DIRECTIONS FOR THIS TASK
A word-for-word transcription of the data below is required.
....................
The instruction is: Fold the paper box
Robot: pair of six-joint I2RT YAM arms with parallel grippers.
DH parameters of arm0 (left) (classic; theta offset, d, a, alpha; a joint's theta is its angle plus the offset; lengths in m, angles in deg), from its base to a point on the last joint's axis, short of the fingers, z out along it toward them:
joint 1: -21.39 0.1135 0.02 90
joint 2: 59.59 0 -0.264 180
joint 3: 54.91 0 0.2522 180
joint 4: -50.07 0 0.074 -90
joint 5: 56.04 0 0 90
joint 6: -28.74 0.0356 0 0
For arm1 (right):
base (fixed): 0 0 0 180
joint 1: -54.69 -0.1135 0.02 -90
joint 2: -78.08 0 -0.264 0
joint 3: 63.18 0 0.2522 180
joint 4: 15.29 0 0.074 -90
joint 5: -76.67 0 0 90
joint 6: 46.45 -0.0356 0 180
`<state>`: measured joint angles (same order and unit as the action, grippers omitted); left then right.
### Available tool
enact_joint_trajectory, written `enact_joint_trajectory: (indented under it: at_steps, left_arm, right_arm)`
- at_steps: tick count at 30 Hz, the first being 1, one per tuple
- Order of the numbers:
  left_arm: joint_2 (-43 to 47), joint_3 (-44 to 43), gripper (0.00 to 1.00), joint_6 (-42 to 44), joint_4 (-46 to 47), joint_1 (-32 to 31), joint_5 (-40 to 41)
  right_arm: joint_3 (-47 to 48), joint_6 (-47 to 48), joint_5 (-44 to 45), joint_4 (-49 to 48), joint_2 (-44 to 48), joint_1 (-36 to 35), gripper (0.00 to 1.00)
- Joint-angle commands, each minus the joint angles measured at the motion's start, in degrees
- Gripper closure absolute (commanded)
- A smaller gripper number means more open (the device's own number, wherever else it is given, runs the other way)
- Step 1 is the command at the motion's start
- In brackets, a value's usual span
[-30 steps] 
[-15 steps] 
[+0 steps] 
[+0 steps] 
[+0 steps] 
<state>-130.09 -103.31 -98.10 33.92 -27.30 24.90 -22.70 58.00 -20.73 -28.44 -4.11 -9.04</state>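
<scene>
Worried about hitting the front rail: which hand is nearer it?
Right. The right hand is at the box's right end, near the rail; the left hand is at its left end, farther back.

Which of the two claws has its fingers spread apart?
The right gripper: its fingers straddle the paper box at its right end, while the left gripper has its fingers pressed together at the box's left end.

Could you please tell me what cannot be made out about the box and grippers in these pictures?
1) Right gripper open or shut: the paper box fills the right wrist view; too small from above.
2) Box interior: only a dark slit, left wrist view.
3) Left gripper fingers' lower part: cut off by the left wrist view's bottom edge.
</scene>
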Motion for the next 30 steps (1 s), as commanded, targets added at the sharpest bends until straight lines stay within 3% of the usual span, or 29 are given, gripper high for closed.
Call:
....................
YOUR RESPONSE
The instruction is: Fold the paper box
Robot: pair of six-joint I2RT YAM arms with parallel grippers.
DH parameters of arm0 (left) (classic; theta offset, d, a, alpha; a joint's theta is its angle plus the offset; lengths in m, angles in deg), from its base to a point on the last joint's axis, short of the fingers, z out along it toward them:
joint 1: -21.39 0.1135 0.02 90
joint 2: 59.59 0 -0.264 180
joint 3: 54.91 0 0.2522 180
joint 4: -50.07 0 0.074 -90
joint 5: 56.04 0 0 90
joint 6: -28.74 0.0356 0 0
For arm1 (right):
base (fixed): 0 0 0 180
joint 1: -54.69 -0.1135 0.02 -90
joint 2: -78.08 0 -0.264 0
joint 3: 63.18 0 0.2522 180
joint 4: 15.29 0 0.074 -90
joint 5: -76.67 0 0 90
joint 6: 46.45 -0.0356 0 180
`<state>`: measured joint angles (same order and unit as the action, grippers omitted); left then right.
### Available tool
enact_joint_trajectory, written `enact_joint_trajectory: (indented under it: at_steps, left_arm, right_arm)`
- at_steps: tick count at 30 Hz, the first being 1, one per tuple
- Order of the numbers:
  left_arm: joint_2 (-43 to 47), joint_3 (-44 to 43), gripper (0.00 to 1.00), joint_6 (-42 to 44), joint_4 (-46 to 47), joint_1 (-32 to 31), joint_5 (-40 to 41)
  right_arm: joint_3 (-47 to 48), joint_6 (-47 to 48), joint_5 (-44 to 45), joint_4 (-49 to 48), joint_2 (-44 to 48), joint_1 (-36 to 35), gripper (0.00 to 1.00)
- Joint-angle commands, each minus the joint angles measured at the motion's start, in degrees
- Gripper closure absolute (commanded)
- A smaller gripper number means more open (the device's own number, wherever else it is given, runs the other way)
- Step 1 is the command at the motion's start
- In brackets, a value's usual span
[-30 steps] 
[-15 steps] 
[+0 steps] 
[+0 steps] 
[+0 steps] 
<state>-130.09 -103.31 -98.10 33.92 -27.30 24.90 -22.70 58.00 -20.73 -28.44 -4.11 -9.04</state>
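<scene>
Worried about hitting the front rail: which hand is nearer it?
Right. The right hand is at the box's right end, near the rail; the left hand is at its left end, farther back.

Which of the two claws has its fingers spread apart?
The right gripper: its fingers straddle the paper box at its right end, while the left gripper has its fingers pressed together at the box's left end.

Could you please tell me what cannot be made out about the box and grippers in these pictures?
1) Right gripper open or shut: the paper box fills the right wrist view; too small from above.
2) Box interior: only a dark slit, left wrist view.
3) Left gripper fingers' lower part: cut off by the left wrist view's bottom edge.
</scene>
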Motion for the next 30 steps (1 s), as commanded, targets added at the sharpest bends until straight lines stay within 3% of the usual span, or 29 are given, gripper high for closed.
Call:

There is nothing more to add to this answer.